Enfim, não me queira mal; queria apenas dar esse toque. 

Abraços.


----------



## SteelInferno

Esta discussão quase mereceria a sua própria thread. Eu concordo com o Dom Casmurro e acho que a tradução não é só precisão. Falamos de línguas e culturas diferentes em que traduzir algo precisamente é quase impossível. Às vezes é preciso tomar decisões em relação a palavras e expressões em que é preciso levar em conta muitos factores. CoolBrowne pode achar escandaloso mas eu já traduzi chá por café pelas diferenças culturais entre a Inglaterra e Portugal.

Às vezes é difícil ajudar as pessoas aqui com alguma exactidão, mas penso que ninguém quer ser popular, mas apenas ajudar. Cada tradutor também pode ter uma opinião diferente, o que é normal. Se neste fórum todas as opiniões não são benvindas, seria talvez de ponderar que o WordReference escolhesse apenas um painel de gente altamente qualificada e experiente. Penso também que começar um post com "acho que" ou "na minha opinião" ou continuar a sugerir alternativas até que o autor da messagem fique satisfeito só mostra humildade e generosidade.

E finalmente peço desculpa ao autor do post, Ricardo Tavares, por ter desviado a conversa.


----------



## Ricardo Tavares

SteelInferno said:


> E finalmente peço desculpa ao autor do post, Ricardo Tavares, por ter desviado a conversa.

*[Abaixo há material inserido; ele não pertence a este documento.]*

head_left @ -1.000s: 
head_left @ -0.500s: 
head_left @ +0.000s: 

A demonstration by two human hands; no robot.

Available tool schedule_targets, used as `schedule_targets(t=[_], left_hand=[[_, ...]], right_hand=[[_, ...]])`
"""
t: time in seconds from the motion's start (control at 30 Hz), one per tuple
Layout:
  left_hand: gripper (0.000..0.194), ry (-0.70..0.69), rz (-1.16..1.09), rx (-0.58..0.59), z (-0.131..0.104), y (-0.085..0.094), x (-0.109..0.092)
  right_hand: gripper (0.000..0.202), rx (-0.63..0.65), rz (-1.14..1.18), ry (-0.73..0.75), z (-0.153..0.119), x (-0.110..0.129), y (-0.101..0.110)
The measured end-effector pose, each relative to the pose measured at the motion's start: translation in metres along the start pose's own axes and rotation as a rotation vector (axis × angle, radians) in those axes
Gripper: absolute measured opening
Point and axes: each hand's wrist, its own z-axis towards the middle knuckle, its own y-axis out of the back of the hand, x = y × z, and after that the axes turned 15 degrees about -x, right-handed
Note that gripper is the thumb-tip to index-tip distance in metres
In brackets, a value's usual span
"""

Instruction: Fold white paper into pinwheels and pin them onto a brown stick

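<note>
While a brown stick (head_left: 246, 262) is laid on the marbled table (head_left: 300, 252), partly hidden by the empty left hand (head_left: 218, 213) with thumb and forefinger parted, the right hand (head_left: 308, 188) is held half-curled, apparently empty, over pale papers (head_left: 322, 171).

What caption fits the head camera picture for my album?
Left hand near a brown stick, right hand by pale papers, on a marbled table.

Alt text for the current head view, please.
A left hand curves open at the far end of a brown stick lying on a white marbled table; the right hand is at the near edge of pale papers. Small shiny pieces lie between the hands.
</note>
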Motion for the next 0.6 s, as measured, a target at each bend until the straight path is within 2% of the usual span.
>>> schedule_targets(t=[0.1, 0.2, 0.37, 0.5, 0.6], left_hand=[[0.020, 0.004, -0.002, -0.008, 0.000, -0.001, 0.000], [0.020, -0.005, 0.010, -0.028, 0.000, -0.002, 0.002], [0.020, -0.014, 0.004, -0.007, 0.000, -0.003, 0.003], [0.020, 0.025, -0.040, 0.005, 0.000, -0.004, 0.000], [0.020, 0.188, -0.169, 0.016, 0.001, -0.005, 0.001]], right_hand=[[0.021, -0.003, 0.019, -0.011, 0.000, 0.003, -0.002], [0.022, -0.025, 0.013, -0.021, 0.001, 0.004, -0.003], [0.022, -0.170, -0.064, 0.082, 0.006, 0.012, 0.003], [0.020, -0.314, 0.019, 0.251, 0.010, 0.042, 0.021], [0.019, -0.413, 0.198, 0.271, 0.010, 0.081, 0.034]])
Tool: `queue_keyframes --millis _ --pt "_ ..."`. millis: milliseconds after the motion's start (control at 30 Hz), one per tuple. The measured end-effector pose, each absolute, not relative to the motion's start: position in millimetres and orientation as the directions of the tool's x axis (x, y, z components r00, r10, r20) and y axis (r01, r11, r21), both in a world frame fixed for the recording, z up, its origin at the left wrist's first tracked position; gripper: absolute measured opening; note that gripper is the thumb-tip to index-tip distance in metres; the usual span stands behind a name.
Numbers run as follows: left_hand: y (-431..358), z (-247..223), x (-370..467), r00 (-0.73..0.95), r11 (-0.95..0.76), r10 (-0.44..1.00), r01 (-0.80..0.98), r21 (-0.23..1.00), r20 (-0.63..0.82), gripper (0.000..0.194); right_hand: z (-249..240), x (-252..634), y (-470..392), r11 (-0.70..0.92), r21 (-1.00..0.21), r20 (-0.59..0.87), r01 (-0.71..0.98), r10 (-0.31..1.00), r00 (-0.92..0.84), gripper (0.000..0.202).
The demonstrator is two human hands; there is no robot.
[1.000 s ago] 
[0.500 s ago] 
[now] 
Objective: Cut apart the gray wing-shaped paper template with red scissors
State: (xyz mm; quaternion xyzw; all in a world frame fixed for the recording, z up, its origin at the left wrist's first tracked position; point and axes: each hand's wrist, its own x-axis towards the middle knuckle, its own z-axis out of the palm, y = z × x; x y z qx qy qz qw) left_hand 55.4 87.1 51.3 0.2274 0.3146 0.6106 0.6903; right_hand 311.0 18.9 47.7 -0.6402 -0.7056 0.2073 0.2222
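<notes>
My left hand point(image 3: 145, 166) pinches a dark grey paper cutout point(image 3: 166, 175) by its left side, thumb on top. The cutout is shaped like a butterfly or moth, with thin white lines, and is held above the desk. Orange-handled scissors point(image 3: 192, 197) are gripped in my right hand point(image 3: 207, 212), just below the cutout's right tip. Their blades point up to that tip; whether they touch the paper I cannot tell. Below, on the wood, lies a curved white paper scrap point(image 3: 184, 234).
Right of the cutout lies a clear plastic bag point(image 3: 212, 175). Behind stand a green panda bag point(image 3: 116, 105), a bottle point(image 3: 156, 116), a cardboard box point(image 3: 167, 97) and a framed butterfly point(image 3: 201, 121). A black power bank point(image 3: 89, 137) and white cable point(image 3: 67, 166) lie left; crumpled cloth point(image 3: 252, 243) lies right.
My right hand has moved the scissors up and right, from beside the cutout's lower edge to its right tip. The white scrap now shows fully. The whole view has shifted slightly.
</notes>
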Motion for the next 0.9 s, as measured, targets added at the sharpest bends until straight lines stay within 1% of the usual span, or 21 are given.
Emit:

Para mim, não cabe pedido de desculpas, pois, sinceramente, gosto muito de conhecer as opiniões e as contribuições dos colegas. Esta prática faz com que a minha mente se abra a possibilidades que, antes de lê-las, não seriam cogitadas.

Depois de alguma ponderação, me parece que o título que mais se adequaria a expressão dada seria "*As Engrenagens do Resseguro*", pois além de fazer sentido semântico sob o ponto de vista (porcas e parafusos), também possui um certo apelo comercial para que um curioso do assunto possa se interessar pelo livro.

Mais uma vez, obrigado a todos.

Saudações.


----------